Bacterial and fungal diversity, community composition, functional groups, and co-occurrence network succession in dryland and paddy soils along a 3000-year chronosequence

There is a limited understanding of soil microbial community successional trajectories during dryland and paddy soil long-term management after wetland reclamation. We examined the effects of long-term reclamation on the microbial diversity, community composition, functional groups, and co-occurrence network in dryland and paddy soils using a 3000-year soil chronosequence established in the floodplain of the middle and lower Yangtze River, employing the "space-for-time" method and 16S rRNA and ITS amplicon sequencing. Over time, reclaimed land experienced varying losses in microbial richness and diversity, with paddy soils exhibiting higher alpha diversity than drylands due to greater resources and ecological niches. Proteobacteria dominated drylands, Chloroflexi prevailed in paddy soils, and fungal communities in both land-use types were primarily Ascomycota and Basidiomycota. Functional predictions showed higher chemoheterotrophy and aerobic_chemoheterotrophy in dryland soils and more animal_parasites_or_symbionts and dung_saprotrophs in paddy soils.

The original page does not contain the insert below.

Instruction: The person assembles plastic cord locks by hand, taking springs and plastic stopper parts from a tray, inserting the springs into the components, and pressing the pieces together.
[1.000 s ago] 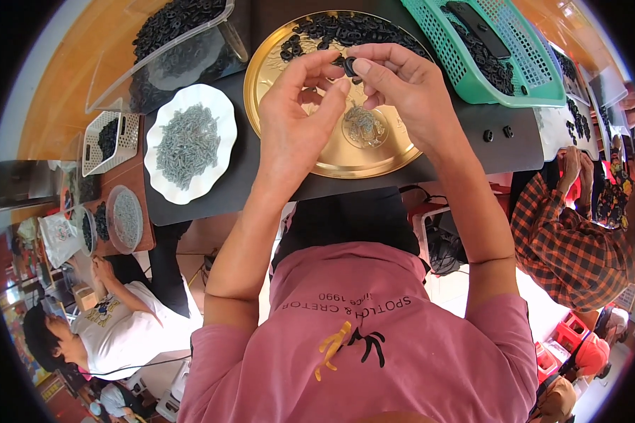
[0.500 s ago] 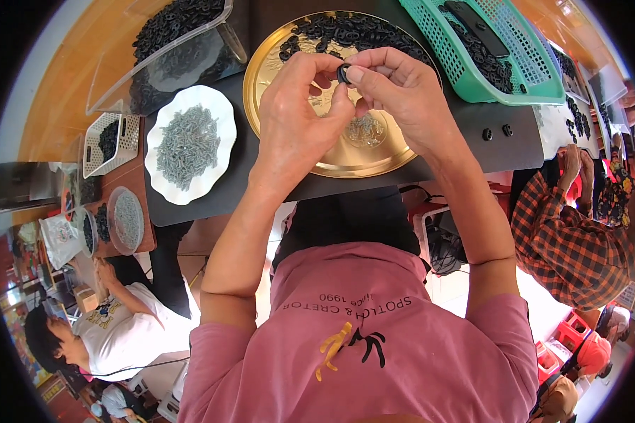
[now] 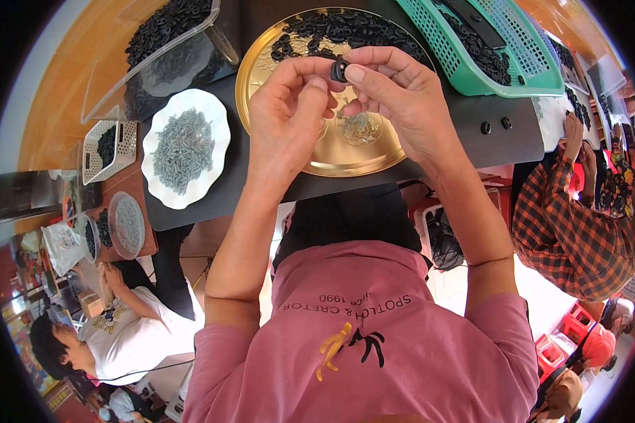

During the 2000-3000 year reclamation, the abundance of pathogens increased, posing risks to agricultural production. Cooccurrence network analysis indicated that, compared to paddy soils, dryland soils may form a more complex and stable microbial cooperative network. Soil organic carbon and pH influenced microbial communities in drylands, while bulk density and cation exchange capacity were crucial in paddy soils. Partial least squares path modeling indicated that reclamation duration impacts microbial network complexity and diversity, with soil properties regulating paddy soil microbial networks. These findings broaden our understanding of microbial community succession in dryland and paddy soils after long-term wetland reclamation, supporting soil health and sustainable agriculture.